THE TASK:
From the first line to the last, give the data again exactly.

⟨

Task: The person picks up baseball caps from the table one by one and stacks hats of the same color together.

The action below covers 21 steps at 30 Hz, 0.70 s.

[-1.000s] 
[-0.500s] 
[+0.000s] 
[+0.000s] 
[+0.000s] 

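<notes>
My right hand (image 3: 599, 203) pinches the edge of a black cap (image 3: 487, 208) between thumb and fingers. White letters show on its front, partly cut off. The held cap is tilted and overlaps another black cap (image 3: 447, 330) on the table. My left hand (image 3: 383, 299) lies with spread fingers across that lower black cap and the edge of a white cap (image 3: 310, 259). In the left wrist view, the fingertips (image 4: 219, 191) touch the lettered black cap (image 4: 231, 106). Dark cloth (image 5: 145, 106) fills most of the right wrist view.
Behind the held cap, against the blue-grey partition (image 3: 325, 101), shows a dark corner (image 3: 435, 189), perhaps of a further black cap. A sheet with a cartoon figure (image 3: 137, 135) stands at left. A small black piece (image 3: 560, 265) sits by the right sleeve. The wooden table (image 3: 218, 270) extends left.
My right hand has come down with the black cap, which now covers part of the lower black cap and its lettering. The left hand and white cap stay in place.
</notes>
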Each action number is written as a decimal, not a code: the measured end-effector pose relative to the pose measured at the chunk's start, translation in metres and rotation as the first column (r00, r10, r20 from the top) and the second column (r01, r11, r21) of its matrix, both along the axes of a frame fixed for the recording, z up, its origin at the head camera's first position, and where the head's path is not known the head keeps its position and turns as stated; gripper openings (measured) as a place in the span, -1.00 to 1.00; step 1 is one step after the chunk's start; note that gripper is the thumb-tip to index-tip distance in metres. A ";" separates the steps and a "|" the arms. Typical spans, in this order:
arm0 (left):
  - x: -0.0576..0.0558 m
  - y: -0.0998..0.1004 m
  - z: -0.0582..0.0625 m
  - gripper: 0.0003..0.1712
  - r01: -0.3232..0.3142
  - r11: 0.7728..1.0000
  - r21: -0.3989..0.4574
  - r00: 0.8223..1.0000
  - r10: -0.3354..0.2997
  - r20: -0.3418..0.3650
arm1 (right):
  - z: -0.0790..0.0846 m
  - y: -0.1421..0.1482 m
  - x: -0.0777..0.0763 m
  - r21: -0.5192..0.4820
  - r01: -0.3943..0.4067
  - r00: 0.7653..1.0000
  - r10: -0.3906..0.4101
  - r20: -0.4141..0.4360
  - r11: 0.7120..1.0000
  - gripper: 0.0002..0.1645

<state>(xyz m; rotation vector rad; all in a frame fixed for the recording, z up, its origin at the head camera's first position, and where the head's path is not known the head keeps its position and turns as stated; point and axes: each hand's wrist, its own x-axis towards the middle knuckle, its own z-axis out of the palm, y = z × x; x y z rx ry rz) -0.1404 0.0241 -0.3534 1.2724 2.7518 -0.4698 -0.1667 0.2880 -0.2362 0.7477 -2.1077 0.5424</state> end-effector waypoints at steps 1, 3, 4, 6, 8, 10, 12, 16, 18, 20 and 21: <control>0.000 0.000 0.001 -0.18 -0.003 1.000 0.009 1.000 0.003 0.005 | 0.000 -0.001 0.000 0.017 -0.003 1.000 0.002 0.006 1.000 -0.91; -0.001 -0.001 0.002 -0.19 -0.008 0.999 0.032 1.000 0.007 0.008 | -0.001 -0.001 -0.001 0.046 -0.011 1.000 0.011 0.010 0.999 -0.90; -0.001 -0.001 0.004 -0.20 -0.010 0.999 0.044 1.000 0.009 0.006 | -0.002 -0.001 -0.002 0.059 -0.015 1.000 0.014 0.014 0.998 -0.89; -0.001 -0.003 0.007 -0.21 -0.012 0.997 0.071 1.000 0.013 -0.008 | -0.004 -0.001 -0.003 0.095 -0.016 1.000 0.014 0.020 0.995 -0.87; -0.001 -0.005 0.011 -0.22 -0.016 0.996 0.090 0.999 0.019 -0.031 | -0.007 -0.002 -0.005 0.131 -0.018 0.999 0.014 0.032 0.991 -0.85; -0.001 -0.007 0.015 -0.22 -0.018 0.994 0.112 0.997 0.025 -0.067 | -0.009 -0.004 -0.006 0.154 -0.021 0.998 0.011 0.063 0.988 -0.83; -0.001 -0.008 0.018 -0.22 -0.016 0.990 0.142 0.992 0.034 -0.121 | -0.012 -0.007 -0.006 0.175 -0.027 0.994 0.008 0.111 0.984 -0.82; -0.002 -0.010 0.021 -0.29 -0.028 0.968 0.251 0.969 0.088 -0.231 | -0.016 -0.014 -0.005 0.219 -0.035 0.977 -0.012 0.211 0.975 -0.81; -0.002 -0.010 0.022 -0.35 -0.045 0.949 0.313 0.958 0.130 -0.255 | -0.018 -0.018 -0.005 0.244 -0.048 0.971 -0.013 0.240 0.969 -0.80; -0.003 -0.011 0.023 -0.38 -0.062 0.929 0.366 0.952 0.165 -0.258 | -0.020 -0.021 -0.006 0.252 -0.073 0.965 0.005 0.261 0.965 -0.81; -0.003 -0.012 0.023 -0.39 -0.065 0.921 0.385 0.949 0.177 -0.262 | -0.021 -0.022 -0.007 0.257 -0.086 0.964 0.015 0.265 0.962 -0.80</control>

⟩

PROBLEM SOLUTION:
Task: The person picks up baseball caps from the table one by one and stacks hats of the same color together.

The action below covers 21 steps at 30 Hz, 0.70 s.

[-1.000s] 
[-0.500s] 
[+0.000s] 
[+0.000s] 
[+0.000s] 

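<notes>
My right hand (image 3: 599, 203) pinches the edge of a black cap (image 3: 487, 208) between thumb and fingers. White letters show on its front, partly cut off. The held cap is tilted and overlaps another black cap (image 3: 447, 330) on the table. My left hand (image 3: 383, 299) lies with spread fingers across that lower black cap and the edge of a white cap (image 3: 310, 259). In the left wrist view, the fingertips (image 4: 219, 191) touch the lettered black cap (image 4: 231, 106). Dark cloth (image 5: 145, 106) fills most of the right wrist view.
Behind the held cap, against the blue-grey partition (image 3: 325, 101), shows a dark corner (image 3: 435, 189), perhaps of a further black cap. A sheet with a cartoon figure (image 3: 137, 135) stands at left. A small black piece (image 3: 560, 265) sits by the right sleeve. The wooden table (image 3: 218, 270) extends left.
My right hand has come down with the black cap, which now covers part of the lower black cap and its lettering. The left hand and white cap stay in place.
</notes>
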Each action number is written as a decimal, not a code: the measured end-effector pose relative to the pose measured at the chunk's start, translation in metres and rotation as the first column (r00, r10, r20 from the top) and the second column (r01, r11, r21) of its matrix, both along the axes of a frame fixed for the recording, z up, its origin at the head camera's first position, and where the head's path is not known the head keeps its position and turns as stated; gripper openings (measured) as a place in the span, -1.00 to 1.00; step 1 is one step after the chunk's start; note that gripper is the thumb-tip to index-tip distance in metres. A ";" separates the steps and a "|" the arms. Typical spans, in this order:
arm0 (left):
  - x: -0.0576..0.0558 m
  - y: -0.0998..0.1004 m
  - z: -0.0582..0.0625 m
  - gripper: 0.0003..0.1712
  - r01: -0.3232..0.3142
  - r11: 0.7728..1.0000
  - r21: -0.3989..0.4574
  - r00: 0.8223..1.0000
  - r10: -0.3354..0.2997
  - r20: -0.3418..0.3650
arm1 (right):
  - z: -0.0790..0.0846 m
  - y: -0.1421..0.1482 m
  - x: -0.0777..0.0763 m
  - r21: -0.5192..0.4820
  - r01: -0.3943..0.4067
  - r00: 0.7653..1.0000
  - r10: -0.3906..0.4101
  - r20: -0.4141..0.4360
  - r11: 0.7120..1.0000
  - gripper: 0.0002..0.1645

<state>(xyz m; rotation vector rad; all in a frame fixed for the recording, z up, its origin at the head camera's first position, and where the head's path is not known the head keeps its position and turns as stated; point and axes: each hand's wrist, its own x-axis towards the middle knuckle, its own z-axis out of the palm, y = z × x; x y z rx ry rz) -0.1404 0.0241 -0.3534 1.2724 2.7518 -0.4698 -0.1667 0.2880 -0.2362 0.7477 -2.1077 0.5424</state> end-effector waypoints at steps 1, 3, 4, 6, 8, 10, 12, 16, 18, 20 and 21: <control>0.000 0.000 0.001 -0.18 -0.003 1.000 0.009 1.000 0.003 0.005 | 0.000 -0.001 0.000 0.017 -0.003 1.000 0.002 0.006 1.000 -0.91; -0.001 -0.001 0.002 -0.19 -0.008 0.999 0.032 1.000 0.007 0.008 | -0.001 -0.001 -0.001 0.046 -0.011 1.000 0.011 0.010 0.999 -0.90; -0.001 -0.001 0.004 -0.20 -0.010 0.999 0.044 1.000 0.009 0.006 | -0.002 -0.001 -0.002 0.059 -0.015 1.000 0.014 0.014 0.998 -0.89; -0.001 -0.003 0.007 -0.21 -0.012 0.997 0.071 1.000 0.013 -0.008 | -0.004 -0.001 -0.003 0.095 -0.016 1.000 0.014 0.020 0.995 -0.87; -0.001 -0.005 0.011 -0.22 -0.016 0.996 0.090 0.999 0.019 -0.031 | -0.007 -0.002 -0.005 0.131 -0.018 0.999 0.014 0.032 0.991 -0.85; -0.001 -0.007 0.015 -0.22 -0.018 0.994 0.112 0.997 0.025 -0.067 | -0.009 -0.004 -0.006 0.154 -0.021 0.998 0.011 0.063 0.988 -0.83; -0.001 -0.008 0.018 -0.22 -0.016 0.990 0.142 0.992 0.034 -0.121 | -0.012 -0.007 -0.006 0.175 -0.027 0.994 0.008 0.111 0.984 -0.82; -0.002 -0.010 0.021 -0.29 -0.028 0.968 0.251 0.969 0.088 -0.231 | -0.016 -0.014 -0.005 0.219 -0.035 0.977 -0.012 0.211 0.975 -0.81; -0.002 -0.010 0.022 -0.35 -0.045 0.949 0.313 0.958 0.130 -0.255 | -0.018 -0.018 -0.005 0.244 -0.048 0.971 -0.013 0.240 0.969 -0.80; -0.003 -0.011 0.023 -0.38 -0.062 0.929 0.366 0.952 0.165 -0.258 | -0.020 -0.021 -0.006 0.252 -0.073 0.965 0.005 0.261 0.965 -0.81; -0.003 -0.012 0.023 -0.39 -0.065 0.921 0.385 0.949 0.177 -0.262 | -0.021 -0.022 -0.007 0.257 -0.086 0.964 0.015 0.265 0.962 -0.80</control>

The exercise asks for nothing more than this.